Wali Kota Sibolga, Muhammad Syarfi Hutauruk, belum lama ini menegaskan kepada Gugus Tugas agar tidak memberikan izin kepada masyarakat mengadakan pesta pernikahan atau syukuran dan sebagainya yang mengundang keramaian.

Penegasan itu kembali disampaikan, tindaklanjut dari diketahuinya satu orang warga Kelurahan Simare-mare dikonfirmasi positif terjangkit Covid berdasarkan hasil tes cepat molakular (TCM), Kamis (26/6).

Namun di sisi lain, kebijakan itu terasa berbeda dengan situasi yang terlihat di sejumlah pasar, di Kota Sibolga.

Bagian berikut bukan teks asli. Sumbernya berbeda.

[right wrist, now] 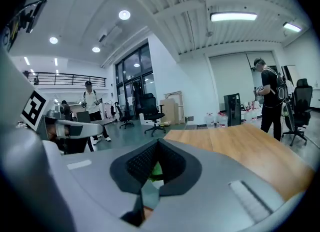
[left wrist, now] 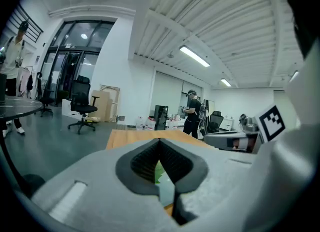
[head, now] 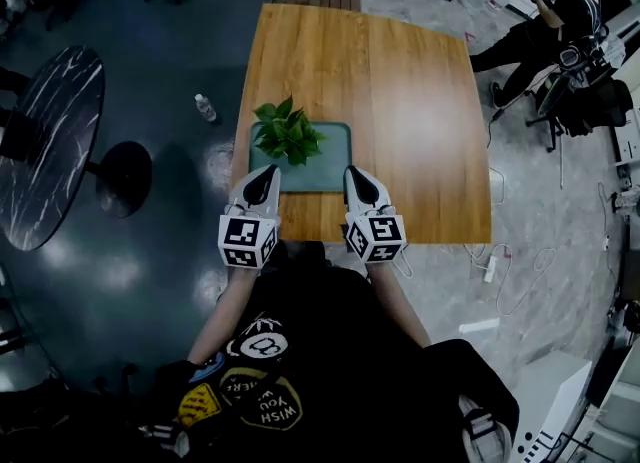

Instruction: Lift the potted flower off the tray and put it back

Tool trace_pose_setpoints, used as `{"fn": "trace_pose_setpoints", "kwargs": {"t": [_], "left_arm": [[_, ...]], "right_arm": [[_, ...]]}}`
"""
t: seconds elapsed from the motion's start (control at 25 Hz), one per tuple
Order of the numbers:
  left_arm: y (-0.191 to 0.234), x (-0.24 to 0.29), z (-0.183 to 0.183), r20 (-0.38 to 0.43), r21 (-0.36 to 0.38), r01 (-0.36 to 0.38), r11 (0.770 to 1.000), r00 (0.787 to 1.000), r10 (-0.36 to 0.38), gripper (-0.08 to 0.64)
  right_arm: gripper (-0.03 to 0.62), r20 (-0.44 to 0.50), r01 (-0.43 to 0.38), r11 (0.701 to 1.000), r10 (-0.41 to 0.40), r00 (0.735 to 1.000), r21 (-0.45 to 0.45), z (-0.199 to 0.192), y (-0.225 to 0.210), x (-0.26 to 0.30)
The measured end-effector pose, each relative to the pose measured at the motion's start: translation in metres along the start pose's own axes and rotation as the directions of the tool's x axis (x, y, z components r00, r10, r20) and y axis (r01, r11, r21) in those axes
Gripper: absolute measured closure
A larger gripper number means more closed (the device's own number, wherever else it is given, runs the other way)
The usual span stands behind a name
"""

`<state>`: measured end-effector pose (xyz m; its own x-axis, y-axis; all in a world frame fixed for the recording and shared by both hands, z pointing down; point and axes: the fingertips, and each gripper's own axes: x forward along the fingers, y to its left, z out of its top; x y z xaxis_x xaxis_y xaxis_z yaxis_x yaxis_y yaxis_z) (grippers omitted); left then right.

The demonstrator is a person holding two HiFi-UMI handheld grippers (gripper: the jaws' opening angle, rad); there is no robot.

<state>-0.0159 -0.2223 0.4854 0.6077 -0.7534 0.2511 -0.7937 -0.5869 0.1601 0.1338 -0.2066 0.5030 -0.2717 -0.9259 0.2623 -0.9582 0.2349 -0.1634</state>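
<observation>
Your left gripper (head: pixel 266 173), matte grey with ribbed black pads, has its jaws pressed together on nothing. Just beyond it the leafy green potted flower (head: pixel 287 133) stands on the rounded, rectangular grey-green tray (head: pixel 336 159), which lies on the smooth wooden table (head: pixel 400 91). Your right gripper (head: pixel 353 173) is likewise closed and empty.

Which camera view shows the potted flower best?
The head view: the whole potted flower shows from above, standing on the left part of the tray on the wooden table. The left gripper view catches only a green leaf sliver through the gap in its jaws; the right gripper view gives the same sliver.
</observation>
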Motion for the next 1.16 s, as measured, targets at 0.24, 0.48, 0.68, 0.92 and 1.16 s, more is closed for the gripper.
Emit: {"fn": "trace_pose_setpoints", "kwargs": {"t": [0.24,0.48,0.68,0.92,1.16], "left_arm": [[0.005,-0.011,0.016,0.034,-0.007,-0.005,1.000,0.999,0.005,0.563],[0.003,-0.023,0.019,0.046,-0.012,-0.010,1.000,0.999,0.011,0.563],[-0.003,-0.031,0.016,0.039,-0.013,-0.004,1.000,0.999,0.004,0.563],[-0.002,-0.033,0.012,0.035,-0.020,-0.011,1.000,0.999,0.012,0.563],[-0.003,-0.027,0.009,0.033,-0.022,-0.006,1.000,0.999,0.007,0.563]], "right_arm": [[0.592,0.041,0.013,0.999,-0.011,0.999,-0.035,0.021,0.007,-0.010],[0.592,0.048,0.012,1.000,-0.011,0.999,-0.017,0.023,0.009,-0.019],[0.591,0.040,-0.008,1.000,0.008,0.999,-0.007,0.021,0.016,-0.020],[0.591,0.020,-0.016,1.000,0.016,1.000,0.004,0.015,0.016,-0.018],[0.591,0.011,-0.023,1.000,0.023,1.000,0.020,0.009,0.012,-0.015]]}}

Dikarenakan dari tiga Pasar yang dikelola Pemkot Sibolga, belum ada penegasan untuk mewajibankan pedagang maupun pengunjung pasar mematuhi protokol kesehatan.

Seperti halnya pengakuan salah seorang pedagang di Pasar Nauli bernama S Panggabean, sejauh ini petugas Unit Pelaksana Teknis (UPT) Pasar hanya sekedar memberi imbauan mengenakan masker serta menjaga jarak antara pedagang dan pembeli.

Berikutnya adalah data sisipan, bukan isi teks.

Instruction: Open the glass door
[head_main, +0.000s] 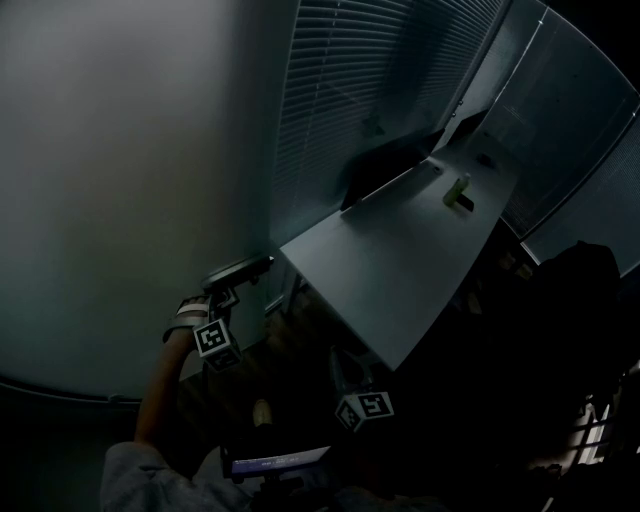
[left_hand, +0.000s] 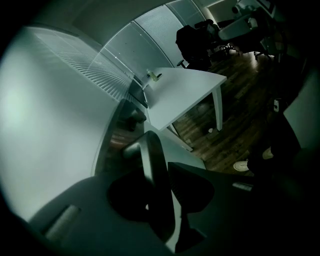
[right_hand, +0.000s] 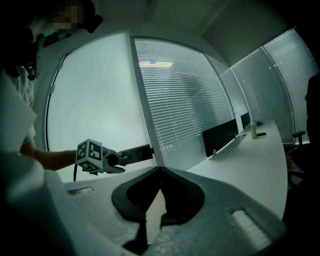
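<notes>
Currently: left gripper at the door handle, not clamped.
Left fingers apart, with the dark lever handle between them and a thin slit of light on one side. The frosted glass door is just beyond the fingertips. Right gripper has its fingertips together, nothing between. It faces the door, with the white desk off to its right.

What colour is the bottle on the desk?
The bottle is pale green, clearest in head view.

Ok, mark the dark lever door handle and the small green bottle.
dark lever door handle (left_hand: 155, 175): left gripper view, middle of the lever.
small green bottle (head_main: 457, 188): head view, its body.
</notes>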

“Memang dikasih tahu, sudah beberapa kali dikasih tahu jaga jarak satu meter, pakai masker. Tapi inilah, masker saya simpan aja dalam tas, karena payah kalau mau ngomong sama pembeli,” ucap Panggabean.

Pengakuan sama juga diungkapkan Tilia Waruwu, pegunjung Pasar Nauli tersebut bahkan tak lagi takut bila tidak mengenakan masker saat di keramaian.

“Kalau ke pasar saya gak pakai masker, saya gak takut, Kita serahkan ajalah kepada Tuhan supaya gak ada lagi Corona ini,” kata Tilia.

Sementara, Kepala UPT Pasar Sibolga, Johannes Panjaitan mengungkapkan,  petugas pengelola pasar tidak memiliki dasar aturan mewajibkan pedagang maupun pengunjung pasar mematuhi protokol kesehatan.

Hanya saja, kata Johannes, setiap minggunya Dinas Kesehatan melakukan penyemprotan cairan disinfektan ke setiap sudut pasar. Serta menyediakan fasilitas wadah air bersih, sabun dan sanitezer untuk pembasuh tangan.

“Kalau kami dari pihak UPT selalu mengimbau, tapi untuk penindakan kami tidak berani, karena kami tidak dilengkapi payung hukuh. Jangan nanti, kita malah dimarihi oleh masyarakat pedagang di pasar ini,” ungkap Johannes, di Kantor UPT Pasar.

Menanggapi persoalan ini, pengamat ekonomi di Kota Sibolga, Hendra Saputra menyatakan Pemkot Sibolga harus segera merumuskan konsep kebijakan tatanan hidup baru di tengah pandemi covid.

Dan untuk merumuskannya, seluruh stakeholder (Individu atau kelompok yang memiliki kepentingan terhadap keputusan ) juga harus dilibatkan agar dapat dipahami serta mendapat dukungan seluruh lapisan masyarakat.

Tujuannnya, guna menggairahkan kembali perekonomian masyarakat yang sempat terpuruk diakibatkan persoalan penanganan penularan covid di berbagai daerah.

“Sampai hari ini saya lihat belum ada pernyataan resmi dari Tim Gugus, tentang konsep new normal. Ini kan pelu, pelaku ekonomi butuhkan itu. Saya pikir, new normal yang dianjurkan Pemerintah Pusat itu sebuah keharusan. Tim Gugus perlu melibatkan berbagai pihak membuat formulasi atau metode yang akan diberlakukan, agar keputusannya tidak kontroversi (perdebatan publik),” pesan Hendra, di hubungi melalui telepon seluler.